Ever since commit b756a3b5e7ea ("mm: device exclusive memory access")
we can return with a device-exclusive entry from page_vma_mapped_walk().

try_to_migrate_one() is not prepared for that, so teach it about these
non-present nonswap PTEs. We already handle device-private entries by
specializing on the folio, so we can reshuffle that code to make it
work on the non-present nonswap PTEs instead.

Get rid of most folio_is_device_private() handling, except when handling
HWPoison. It's unclear what the right thing to do here is.

Note that we could currently only run into this case with
device-exclusive entries on THPs; but as we have a refcount vs. mapcount
inbalance, folio splitting etc. will just bail out early and not even
try migrating. For order-0 folios, we still adjust the mapcount on
conversion to device-exclusive, making the rmap walk abort early
(folio_mapcount() == 0 and breaking swapout). We'll fix
that next, now that try_to_migrate_one() can handle it.

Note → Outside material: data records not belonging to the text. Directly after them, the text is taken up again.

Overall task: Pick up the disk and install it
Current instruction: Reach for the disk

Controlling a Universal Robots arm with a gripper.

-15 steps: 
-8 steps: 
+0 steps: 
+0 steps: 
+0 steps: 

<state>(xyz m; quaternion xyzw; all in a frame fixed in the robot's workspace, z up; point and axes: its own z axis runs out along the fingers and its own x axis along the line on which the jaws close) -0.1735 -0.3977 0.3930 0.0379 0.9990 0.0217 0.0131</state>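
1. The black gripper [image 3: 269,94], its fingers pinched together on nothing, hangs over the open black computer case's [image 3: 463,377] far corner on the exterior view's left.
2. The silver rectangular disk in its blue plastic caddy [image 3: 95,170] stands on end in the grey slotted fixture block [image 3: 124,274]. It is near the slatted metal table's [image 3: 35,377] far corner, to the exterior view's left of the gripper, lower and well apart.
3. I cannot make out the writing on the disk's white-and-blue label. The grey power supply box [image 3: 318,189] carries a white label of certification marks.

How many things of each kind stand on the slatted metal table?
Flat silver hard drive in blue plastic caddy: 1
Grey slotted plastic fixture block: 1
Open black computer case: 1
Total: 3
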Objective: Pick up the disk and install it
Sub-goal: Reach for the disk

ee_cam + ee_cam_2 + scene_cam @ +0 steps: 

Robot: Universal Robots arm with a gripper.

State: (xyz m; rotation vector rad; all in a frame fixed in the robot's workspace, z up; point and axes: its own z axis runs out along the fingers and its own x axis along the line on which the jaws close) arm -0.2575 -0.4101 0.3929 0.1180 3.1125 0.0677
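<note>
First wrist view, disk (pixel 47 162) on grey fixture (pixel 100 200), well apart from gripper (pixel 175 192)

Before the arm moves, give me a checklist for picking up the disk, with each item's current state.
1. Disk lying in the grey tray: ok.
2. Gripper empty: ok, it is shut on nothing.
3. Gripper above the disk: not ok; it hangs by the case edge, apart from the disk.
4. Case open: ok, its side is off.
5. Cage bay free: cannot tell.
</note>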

Further note that try_to_migrate() calls MMU notifiers and holds the
folio lock, so any device-exclusive users should be properly prepared
for this device-exclusive PTE to "vanish".

Fixes: b756a3b5e7ea ("mm: device exclusive memory access")
Signed-off-by: David Hildenbrand <da...@redhat.com>
---
 mm/rmap.c | 125 ++++++++++++++++++++++--------------------------------
 1 file changed, 51 insertions(+), 74 deletions(-)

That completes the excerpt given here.